> [WHAT YOU NEED TO DO]
Every line of the data must be copied exactly.

> [SUPPLIED MATERIAL]
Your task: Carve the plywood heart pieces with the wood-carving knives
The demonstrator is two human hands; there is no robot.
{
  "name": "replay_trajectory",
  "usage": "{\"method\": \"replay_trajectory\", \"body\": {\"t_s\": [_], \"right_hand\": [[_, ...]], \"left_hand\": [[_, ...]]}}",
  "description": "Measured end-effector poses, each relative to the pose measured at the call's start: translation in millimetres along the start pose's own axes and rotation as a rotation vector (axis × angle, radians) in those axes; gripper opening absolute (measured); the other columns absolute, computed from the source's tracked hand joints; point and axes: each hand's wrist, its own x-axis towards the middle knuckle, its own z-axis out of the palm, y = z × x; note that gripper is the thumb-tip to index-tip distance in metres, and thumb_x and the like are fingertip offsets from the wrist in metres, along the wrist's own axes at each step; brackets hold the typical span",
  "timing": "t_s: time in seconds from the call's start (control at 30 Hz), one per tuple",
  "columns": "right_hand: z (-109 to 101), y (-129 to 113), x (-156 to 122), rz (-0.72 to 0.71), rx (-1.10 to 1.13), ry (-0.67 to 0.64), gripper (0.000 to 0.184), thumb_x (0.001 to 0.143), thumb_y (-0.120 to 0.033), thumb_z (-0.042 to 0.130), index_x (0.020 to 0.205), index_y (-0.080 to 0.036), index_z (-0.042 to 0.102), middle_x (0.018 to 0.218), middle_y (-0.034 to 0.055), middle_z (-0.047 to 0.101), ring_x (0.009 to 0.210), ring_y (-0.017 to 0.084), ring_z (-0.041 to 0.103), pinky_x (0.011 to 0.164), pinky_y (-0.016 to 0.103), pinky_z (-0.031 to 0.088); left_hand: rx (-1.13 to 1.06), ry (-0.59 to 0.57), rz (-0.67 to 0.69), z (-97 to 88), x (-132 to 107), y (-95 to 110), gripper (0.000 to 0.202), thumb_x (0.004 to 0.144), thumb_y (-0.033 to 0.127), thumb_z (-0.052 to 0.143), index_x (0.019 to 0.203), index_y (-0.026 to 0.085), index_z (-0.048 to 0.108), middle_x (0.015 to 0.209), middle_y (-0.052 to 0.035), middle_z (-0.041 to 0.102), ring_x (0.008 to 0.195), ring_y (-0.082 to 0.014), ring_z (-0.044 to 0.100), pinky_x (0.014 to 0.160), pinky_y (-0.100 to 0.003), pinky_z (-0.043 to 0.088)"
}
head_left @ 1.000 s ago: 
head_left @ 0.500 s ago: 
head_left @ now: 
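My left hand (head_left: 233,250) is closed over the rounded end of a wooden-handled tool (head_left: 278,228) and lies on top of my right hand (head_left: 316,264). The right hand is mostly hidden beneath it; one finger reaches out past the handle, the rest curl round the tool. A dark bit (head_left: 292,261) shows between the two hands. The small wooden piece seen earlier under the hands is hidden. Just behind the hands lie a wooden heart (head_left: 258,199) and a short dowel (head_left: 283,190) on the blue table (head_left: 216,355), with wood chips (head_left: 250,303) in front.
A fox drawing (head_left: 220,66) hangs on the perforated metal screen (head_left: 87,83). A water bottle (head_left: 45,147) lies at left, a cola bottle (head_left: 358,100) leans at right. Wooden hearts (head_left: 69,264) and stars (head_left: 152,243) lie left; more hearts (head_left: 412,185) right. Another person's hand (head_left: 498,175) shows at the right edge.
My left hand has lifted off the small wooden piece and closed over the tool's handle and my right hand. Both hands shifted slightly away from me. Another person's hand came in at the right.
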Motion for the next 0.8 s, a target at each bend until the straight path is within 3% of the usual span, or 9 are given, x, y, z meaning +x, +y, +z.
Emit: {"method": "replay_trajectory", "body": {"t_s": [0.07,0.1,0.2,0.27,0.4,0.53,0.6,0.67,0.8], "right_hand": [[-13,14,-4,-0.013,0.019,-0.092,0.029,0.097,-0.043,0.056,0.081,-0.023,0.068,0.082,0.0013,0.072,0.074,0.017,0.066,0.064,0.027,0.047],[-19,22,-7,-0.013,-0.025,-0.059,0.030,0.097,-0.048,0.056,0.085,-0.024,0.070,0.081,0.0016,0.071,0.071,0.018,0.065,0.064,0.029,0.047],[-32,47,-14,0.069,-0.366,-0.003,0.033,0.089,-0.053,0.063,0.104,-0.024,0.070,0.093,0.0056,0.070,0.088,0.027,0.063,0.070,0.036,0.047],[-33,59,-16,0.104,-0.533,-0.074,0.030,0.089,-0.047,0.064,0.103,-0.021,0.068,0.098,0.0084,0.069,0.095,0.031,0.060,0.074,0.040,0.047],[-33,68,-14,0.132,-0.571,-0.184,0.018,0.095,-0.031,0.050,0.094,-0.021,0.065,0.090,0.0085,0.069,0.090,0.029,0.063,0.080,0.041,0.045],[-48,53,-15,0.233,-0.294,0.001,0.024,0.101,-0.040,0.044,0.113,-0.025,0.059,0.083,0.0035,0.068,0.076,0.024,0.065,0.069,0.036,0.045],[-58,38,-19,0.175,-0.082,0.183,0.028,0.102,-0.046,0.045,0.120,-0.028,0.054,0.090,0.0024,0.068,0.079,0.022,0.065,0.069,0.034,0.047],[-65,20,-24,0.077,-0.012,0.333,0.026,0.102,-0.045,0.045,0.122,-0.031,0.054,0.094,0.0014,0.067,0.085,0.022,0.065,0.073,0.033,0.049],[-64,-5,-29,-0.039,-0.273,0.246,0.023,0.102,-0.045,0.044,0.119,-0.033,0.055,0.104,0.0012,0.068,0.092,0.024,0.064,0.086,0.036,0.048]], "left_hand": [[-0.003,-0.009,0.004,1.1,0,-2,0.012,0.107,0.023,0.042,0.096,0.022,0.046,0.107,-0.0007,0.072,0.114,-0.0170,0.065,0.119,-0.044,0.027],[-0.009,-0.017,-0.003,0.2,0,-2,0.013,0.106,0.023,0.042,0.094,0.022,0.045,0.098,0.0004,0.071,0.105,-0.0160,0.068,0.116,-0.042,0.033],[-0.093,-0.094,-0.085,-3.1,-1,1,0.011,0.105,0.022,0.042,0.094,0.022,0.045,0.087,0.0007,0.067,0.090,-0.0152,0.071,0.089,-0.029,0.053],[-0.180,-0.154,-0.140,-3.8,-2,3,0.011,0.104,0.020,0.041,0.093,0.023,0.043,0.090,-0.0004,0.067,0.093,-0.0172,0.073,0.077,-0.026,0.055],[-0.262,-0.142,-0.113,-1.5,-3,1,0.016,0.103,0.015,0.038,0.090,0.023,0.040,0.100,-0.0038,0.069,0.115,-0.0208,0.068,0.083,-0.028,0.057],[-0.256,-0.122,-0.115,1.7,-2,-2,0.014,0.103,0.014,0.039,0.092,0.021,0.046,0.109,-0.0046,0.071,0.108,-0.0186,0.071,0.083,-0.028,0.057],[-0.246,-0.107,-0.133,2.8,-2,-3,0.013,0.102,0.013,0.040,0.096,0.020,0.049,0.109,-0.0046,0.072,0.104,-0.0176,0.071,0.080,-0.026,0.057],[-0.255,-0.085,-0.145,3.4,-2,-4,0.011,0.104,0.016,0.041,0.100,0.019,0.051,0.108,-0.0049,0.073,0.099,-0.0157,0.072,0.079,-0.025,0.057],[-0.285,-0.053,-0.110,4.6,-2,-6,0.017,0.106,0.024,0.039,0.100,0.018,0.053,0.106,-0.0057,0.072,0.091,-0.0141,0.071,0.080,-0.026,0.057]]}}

> [EXPECTED ANSWER]
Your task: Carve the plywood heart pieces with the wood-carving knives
The demonstrator is two human hands; there is no robot.
{
  "name": "replay_trajectory",
  "usage": "{\"method\": \"replay_trajectory\", \"body\": {\"t_s\": [_], \"right_hand\": [[_, ...]], \"left_hand\": [[_, ...]]}}",
  "description": "Measured end-effector poses, each relative to the pose measured at the call's start: translation in millimetres along the start pose's own axes and rotation as a rotation vector (axis × angle, radians) in those axes; gripper opening absolute (measured); the other columns absolute, computed from the source's tracked hand joints; point and axes: each hand's wrist, its own x-axis towards the middle knuckle, its own z-axis out of the palm, y = z × x; note that gripper is the thumb-tip to index-tip distance in metres, and thumb_x and the like are fingertip offsets from the wrist in metres, along the wrist's own axes at each step; brackets hold the typical span",
  "timing": "t_s: time in seconds from the call's start (control at 30 Hz), one per tuple",
  "columns": "right_hand: z (-109 to 101), y (-129 to 113), x (-156 to 122), rz (-0.72 to 0.71), rx (-1.10 to 1.13), ry (-0.67 to 0.64), gripper (0.000 to 0.184), thumb_x (0.001 to 0.143), thumb_y (-0.120 to 0.033), thumb_z (-0.042 to 0.130), index_x (0.020 to 0.205), index_y (-0.080 to 0.036), index_z (-0.042 to 0.102), middle_x (0.018 to 0.218), middle_y (-0.034 to 0.055), middle_z (-0.047 to 0.101), ring_x (0.009 to 0.210), ring_y (-0.017 to 0.084), ring_z (-0.041 to 0.103), pinky_x (0.011 to 0.164), pinky_y (-0.016 to 0.103), pinky_z (-0.031 to 0.088); left_hand: rx (-1.13 to 1.06), ry (-0.59 to 0.57), rz (-0.67 to 0.69), z (-97 to 88), x (-132 to 107), y (-95 to 110), gripper (0.000 to 0.202), thumb_x (0.004 to 0.144), thumb_y (-0.033 to 0.127), thumb_z (-0.052 to 0.143), index_x (0.019 to 0.203), index_y (-0.026 to 0.085), index_z (-0.048 to 0.108), middle_x (0.015 to 0.209), middle_y (-0.052 to 0.035), middle_z (-0.041 to 0.102), ring_x (0.008 to 0.195), ring_y (-0.082 to 0.014), ring_z (-0.044 to 0.100), pinky_x (0.014 to 0.160), pinky_y (-0.100 to 0.003), pinky_z (-0.043 to 0.088)"
}
head_left @ 1.000 s ago: 
head_left @ 0.500 s ago: 
head_left @ now: 
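My left hand (head_left: 233,250) is closed over the rounded end of a wooden-handled tool (head_left: 278,228) and lies on top of my right hand (head_left: 316,264). The right hand is mostly hidden beneath it; one finger reaches out past the handle, the rest curl round the tool. A dark bit (head_left: 292,261) shows between the two hands. The small wooden piece seen earlier under the hands is hidden. Just behind the hands lie a wooden heart (head_left: 258,199) and a short dowel (head_left: 283,190) on the blue table (head_left: 216,355), with wood chips (head_left: 250,303) in front.
A fox drawing (head_left: 220,66) hangs on the perforated metal screen (head_left: 87,83). A water bottle (head_left: 45,147) lies at left, a cola bottle (head_left: 358,100) leans at right. Wooden hearts (head_left: 69,264) and stars (head_left: 152,243) lie left; more hearts (head_left: 412,185) right. Another person's hand (head_left: 498,175) shows at the right edge.
My left hand has lifted off the small wooden piece and closed over the tool's handle and my right hand. Both hands shifted slightly away from me. Another person's hand came in at the right.
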Motion for the next 0.8 s, a target at each bend until the straight path is within 3% of the usual span, or 9 are given, x, y, z meaning +x, +y, +z.
Emit: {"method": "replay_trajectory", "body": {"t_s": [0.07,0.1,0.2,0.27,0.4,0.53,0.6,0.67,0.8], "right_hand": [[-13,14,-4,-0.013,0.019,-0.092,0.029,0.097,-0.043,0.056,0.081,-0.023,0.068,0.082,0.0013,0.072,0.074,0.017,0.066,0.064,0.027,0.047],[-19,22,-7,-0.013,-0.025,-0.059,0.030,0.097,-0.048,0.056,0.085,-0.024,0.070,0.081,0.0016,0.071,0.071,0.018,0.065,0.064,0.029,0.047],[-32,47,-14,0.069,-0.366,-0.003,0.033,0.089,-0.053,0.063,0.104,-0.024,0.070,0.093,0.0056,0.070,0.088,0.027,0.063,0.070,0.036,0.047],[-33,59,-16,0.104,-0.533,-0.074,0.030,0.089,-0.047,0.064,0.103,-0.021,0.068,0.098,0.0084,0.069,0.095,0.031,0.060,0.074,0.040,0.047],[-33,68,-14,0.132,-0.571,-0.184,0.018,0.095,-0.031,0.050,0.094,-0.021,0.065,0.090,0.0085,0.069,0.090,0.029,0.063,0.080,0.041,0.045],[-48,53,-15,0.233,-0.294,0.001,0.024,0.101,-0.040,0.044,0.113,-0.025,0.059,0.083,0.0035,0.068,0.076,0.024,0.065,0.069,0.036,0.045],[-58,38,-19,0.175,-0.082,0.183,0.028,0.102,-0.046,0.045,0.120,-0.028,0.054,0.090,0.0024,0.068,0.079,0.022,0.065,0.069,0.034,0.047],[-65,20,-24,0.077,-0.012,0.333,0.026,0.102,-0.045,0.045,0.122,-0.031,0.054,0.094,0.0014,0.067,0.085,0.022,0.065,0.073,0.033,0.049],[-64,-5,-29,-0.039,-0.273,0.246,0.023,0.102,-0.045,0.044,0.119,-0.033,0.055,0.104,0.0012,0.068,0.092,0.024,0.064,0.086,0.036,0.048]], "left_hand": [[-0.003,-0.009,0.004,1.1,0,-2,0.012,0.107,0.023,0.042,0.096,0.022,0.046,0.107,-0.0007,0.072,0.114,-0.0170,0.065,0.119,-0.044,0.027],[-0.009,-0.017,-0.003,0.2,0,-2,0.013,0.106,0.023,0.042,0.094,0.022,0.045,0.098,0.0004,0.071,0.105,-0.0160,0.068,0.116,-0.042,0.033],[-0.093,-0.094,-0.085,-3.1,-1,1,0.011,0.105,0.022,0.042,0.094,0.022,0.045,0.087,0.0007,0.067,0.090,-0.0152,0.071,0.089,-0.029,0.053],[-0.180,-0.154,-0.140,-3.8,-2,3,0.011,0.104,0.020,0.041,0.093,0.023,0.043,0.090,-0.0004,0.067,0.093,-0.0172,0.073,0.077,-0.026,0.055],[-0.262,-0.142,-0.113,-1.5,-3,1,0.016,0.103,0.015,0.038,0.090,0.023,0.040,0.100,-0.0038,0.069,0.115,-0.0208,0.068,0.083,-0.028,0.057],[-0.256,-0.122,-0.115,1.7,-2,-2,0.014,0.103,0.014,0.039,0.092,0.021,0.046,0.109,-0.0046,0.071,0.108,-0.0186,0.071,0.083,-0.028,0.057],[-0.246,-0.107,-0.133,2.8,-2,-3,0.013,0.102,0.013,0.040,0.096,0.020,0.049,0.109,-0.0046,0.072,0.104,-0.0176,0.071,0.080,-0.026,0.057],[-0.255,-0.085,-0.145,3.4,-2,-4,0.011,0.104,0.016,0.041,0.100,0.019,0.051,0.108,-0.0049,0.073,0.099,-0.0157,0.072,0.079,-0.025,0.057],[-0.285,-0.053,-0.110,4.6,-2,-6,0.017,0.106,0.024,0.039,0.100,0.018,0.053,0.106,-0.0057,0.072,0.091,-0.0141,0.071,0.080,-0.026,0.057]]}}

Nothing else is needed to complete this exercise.